Required action:
From the listing below, pull each line that includes "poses".
* * * * * * * * *
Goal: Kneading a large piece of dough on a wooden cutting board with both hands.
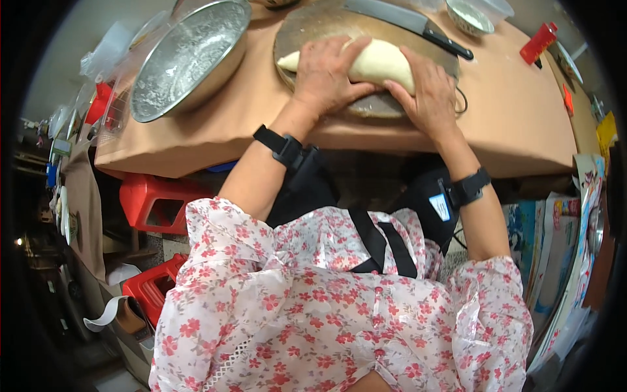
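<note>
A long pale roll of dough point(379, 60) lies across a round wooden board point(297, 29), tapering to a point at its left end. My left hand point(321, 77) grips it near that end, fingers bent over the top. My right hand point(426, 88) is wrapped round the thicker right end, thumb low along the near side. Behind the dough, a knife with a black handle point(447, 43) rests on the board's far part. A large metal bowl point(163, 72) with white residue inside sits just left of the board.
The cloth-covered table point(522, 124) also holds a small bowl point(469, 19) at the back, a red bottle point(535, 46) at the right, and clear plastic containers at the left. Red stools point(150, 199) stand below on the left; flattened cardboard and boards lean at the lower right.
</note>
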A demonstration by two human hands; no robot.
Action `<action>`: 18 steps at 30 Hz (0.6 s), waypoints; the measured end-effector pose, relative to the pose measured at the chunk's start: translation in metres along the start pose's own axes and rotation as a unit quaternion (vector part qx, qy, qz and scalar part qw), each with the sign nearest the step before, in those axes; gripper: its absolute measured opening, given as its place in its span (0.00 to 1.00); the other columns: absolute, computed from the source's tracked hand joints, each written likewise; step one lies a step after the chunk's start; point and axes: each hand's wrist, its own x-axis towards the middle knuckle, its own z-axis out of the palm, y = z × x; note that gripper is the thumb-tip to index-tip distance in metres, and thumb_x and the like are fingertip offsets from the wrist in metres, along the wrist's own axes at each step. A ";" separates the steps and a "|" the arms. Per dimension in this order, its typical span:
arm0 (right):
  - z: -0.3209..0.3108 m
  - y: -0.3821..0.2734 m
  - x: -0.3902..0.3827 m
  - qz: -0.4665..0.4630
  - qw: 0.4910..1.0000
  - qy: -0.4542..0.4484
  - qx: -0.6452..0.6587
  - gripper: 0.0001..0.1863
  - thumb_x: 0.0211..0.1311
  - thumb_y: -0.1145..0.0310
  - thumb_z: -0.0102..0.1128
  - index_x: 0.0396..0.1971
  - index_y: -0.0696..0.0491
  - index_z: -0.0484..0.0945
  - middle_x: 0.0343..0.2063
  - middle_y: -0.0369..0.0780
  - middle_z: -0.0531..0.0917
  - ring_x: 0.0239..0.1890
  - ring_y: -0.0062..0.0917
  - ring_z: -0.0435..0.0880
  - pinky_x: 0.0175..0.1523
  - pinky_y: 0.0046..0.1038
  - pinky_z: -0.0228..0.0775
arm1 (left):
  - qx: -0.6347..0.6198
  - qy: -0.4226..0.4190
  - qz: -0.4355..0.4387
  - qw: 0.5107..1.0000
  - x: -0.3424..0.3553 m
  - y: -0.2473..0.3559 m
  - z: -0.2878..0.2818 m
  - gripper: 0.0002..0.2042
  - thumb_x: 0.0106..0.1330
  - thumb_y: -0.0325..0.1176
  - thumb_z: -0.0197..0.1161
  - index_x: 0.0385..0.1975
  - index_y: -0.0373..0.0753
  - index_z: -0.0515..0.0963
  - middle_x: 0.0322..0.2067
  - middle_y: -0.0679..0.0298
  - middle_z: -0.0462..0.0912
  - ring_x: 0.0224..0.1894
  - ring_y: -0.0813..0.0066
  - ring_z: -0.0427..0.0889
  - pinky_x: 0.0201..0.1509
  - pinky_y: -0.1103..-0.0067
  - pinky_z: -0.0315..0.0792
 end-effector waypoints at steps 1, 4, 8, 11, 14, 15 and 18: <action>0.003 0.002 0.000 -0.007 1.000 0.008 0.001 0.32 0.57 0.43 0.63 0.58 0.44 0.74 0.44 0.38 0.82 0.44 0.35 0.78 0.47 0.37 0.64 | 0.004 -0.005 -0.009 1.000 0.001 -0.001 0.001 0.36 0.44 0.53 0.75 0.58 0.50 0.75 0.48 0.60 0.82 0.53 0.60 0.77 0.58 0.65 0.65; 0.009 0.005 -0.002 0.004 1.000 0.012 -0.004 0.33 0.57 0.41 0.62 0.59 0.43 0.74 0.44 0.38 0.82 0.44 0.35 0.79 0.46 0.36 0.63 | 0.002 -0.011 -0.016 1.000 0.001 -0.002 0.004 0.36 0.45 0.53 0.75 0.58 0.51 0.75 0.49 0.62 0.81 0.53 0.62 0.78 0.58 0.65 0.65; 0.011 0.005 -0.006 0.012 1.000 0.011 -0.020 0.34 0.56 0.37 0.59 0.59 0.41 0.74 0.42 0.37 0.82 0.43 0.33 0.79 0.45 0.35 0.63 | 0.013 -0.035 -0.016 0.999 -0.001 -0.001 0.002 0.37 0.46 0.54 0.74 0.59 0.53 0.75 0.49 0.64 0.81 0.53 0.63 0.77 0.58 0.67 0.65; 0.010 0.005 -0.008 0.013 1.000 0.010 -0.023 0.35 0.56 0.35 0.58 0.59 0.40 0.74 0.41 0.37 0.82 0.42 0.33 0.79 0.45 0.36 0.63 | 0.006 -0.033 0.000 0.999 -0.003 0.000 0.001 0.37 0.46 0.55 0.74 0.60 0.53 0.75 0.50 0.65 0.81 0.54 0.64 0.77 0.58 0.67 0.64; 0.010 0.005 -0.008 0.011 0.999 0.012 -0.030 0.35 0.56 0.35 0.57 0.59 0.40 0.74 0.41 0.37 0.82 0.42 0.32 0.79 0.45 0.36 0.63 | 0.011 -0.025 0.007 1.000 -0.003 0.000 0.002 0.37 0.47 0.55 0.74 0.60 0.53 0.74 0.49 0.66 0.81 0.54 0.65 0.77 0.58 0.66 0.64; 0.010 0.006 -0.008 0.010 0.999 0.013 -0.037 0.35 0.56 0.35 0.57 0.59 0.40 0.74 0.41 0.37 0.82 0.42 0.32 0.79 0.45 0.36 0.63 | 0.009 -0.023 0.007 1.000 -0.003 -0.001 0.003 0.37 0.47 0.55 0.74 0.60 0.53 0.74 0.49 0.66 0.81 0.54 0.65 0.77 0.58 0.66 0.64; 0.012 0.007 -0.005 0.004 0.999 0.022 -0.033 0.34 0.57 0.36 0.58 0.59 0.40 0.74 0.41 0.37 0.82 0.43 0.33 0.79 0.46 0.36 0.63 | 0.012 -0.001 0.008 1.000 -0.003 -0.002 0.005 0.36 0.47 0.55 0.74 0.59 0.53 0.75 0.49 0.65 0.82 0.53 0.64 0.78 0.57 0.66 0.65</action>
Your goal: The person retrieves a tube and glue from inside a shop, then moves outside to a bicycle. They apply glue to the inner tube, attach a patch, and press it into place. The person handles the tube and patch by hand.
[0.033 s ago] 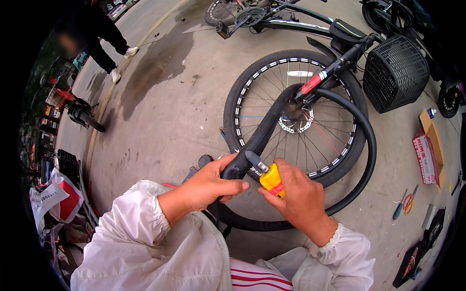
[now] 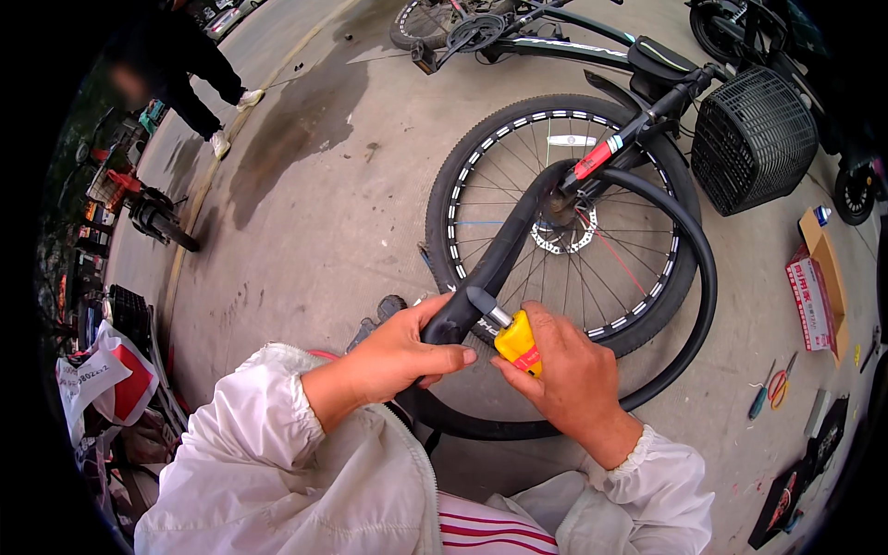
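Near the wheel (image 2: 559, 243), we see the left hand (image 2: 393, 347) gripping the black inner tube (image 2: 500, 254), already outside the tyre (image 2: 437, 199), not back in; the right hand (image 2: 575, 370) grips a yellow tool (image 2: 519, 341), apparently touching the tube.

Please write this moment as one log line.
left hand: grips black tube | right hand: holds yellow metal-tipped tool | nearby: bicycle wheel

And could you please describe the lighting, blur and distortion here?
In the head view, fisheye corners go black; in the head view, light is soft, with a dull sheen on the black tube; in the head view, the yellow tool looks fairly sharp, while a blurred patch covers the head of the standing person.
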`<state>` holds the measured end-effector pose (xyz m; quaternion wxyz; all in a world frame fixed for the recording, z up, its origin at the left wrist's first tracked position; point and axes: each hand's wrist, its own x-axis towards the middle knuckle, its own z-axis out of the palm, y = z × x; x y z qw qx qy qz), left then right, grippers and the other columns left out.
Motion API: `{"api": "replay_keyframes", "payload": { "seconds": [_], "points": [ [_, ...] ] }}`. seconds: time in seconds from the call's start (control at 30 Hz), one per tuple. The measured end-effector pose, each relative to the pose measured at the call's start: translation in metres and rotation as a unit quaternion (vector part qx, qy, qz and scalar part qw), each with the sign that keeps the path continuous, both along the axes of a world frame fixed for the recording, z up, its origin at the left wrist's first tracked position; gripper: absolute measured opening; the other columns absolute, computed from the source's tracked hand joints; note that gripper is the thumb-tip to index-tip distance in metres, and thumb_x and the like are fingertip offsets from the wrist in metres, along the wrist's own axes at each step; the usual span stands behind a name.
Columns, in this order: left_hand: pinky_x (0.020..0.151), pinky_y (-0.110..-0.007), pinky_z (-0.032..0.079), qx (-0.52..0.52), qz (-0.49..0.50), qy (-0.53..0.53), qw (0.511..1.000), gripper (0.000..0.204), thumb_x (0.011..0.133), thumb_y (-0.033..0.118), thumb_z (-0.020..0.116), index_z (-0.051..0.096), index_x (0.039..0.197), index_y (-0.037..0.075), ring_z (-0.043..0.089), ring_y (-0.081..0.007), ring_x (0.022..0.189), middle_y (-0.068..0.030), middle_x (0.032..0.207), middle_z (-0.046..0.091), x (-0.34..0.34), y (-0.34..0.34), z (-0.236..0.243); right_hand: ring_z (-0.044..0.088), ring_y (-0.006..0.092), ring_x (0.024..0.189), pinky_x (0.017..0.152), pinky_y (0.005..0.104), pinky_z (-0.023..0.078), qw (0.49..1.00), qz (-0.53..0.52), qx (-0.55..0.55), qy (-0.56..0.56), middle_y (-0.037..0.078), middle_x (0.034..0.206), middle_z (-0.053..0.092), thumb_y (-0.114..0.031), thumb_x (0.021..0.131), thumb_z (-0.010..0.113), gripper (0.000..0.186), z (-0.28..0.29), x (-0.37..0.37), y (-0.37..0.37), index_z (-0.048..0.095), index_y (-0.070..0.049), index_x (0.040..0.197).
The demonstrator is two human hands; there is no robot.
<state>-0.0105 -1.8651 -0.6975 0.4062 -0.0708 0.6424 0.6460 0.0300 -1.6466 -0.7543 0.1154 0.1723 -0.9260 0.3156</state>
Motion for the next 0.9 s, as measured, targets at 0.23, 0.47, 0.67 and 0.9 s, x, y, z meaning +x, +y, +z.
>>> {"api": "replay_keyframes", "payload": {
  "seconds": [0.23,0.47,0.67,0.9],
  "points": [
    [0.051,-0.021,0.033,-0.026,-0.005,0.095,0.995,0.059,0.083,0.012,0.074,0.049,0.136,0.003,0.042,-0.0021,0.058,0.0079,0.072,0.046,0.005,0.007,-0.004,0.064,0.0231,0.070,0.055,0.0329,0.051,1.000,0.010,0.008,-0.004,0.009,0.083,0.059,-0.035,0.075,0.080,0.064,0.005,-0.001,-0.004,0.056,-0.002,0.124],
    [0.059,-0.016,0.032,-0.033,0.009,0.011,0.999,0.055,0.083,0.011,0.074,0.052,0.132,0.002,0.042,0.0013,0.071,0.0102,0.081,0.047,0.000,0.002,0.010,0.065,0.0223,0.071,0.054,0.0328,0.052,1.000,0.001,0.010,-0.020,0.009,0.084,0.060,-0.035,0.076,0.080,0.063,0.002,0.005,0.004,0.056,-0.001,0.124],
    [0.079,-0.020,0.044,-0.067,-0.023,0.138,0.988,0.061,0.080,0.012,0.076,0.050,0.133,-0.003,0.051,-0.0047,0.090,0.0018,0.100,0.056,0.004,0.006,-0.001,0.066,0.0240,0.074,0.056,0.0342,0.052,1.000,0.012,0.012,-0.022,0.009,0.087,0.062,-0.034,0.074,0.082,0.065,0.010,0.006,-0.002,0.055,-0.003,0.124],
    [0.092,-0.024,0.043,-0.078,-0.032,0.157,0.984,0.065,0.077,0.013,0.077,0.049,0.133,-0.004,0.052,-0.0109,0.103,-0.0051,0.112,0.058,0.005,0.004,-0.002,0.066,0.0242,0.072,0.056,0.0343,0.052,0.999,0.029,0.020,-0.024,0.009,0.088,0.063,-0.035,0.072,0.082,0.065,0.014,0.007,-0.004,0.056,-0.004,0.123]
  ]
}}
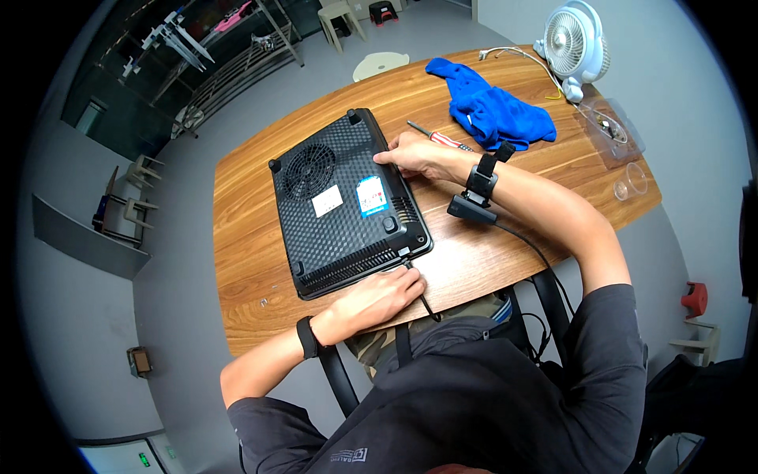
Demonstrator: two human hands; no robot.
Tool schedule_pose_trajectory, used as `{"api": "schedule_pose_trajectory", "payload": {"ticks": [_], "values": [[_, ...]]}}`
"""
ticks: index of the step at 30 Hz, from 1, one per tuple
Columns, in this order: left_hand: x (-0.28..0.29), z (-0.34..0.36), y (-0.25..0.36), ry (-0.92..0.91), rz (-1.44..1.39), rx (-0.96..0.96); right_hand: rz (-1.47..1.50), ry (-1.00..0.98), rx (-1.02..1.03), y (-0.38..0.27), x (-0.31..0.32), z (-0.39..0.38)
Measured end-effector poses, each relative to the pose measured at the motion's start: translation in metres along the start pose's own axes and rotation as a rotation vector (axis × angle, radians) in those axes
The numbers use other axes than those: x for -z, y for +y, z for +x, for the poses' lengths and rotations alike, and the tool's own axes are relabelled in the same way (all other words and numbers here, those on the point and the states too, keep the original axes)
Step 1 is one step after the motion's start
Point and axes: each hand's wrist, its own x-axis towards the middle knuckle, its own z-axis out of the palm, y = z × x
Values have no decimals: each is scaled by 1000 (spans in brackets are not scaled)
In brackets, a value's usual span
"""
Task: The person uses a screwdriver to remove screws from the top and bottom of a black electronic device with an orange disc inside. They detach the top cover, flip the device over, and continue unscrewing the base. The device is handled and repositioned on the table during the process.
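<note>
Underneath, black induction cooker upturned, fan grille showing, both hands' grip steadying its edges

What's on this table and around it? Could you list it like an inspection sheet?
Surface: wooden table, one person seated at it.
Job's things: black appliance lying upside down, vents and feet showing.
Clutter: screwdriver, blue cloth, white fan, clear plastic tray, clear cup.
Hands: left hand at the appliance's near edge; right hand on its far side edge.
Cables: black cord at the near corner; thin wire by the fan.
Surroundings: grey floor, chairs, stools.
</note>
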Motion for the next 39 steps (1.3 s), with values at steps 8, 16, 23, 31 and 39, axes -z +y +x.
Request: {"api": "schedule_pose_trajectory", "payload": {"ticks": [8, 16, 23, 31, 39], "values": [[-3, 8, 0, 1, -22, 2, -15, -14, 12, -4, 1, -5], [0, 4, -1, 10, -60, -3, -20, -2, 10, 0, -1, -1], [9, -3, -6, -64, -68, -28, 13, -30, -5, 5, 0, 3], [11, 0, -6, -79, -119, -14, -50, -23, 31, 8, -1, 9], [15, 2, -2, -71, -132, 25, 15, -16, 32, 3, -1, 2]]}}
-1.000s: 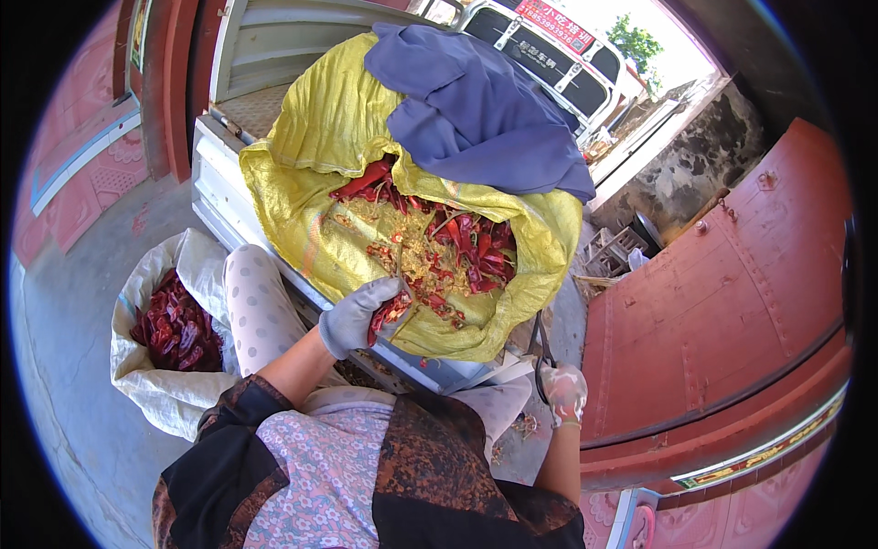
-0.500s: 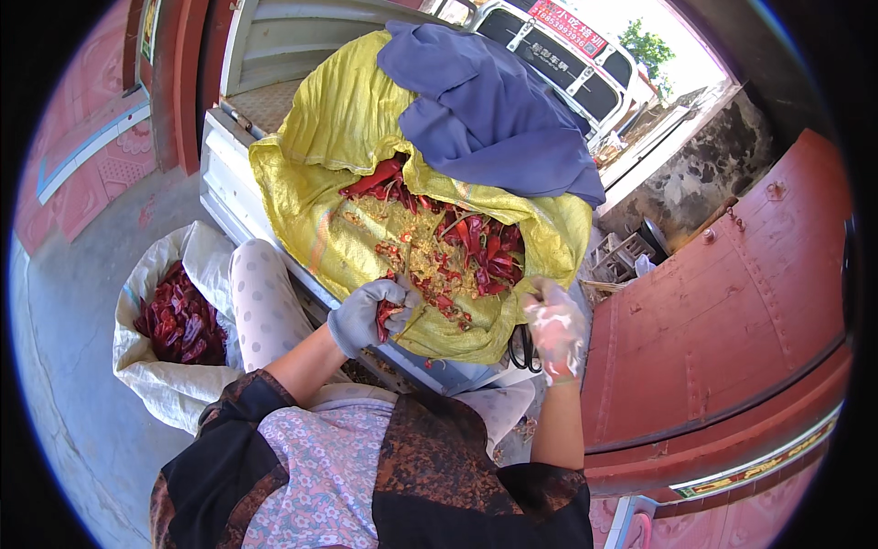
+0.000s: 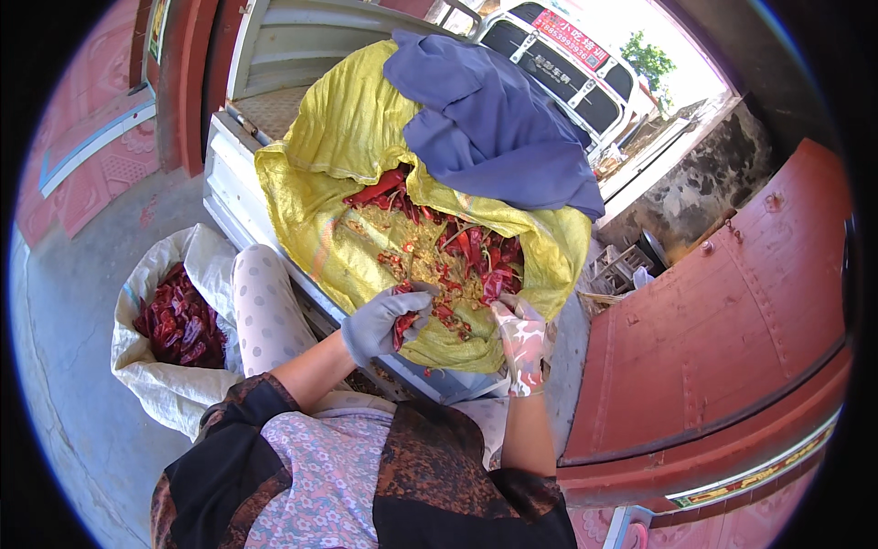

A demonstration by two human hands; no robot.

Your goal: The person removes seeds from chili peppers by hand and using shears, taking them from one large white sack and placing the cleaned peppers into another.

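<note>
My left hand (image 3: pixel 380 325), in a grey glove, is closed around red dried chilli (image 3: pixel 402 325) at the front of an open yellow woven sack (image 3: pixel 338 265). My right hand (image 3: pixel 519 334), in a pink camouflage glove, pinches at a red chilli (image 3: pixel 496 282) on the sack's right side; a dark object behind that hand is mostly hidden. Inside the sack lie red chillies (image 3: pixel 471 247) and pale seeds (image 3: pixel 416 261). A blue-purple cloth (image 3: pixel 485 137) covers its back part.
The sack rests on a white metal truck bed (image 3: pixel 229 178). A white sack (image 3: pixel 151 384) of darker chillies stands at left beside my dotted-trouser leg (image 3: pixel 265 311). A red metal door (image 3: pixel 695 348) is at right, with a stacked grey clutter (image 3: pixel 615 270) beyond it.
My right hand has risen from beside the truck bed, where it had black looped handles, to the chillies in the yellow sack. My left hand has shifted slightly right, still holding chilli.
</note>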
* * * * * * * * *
Answer to the problem:
Measured end-effector poses, each relative to the pose measured at the motion's start: translation in metres along the start pose's own axes and rotation as a rotation vector (axis × angle, radians) in those axes
The numbers use other axes than those: x for -z, y for +y, z for +x, for the poses' lengths and rotations alike, and the tool's own axes are relabelled in the same way (all other words and numbers here, those on the point and the states too, keep the original axes)

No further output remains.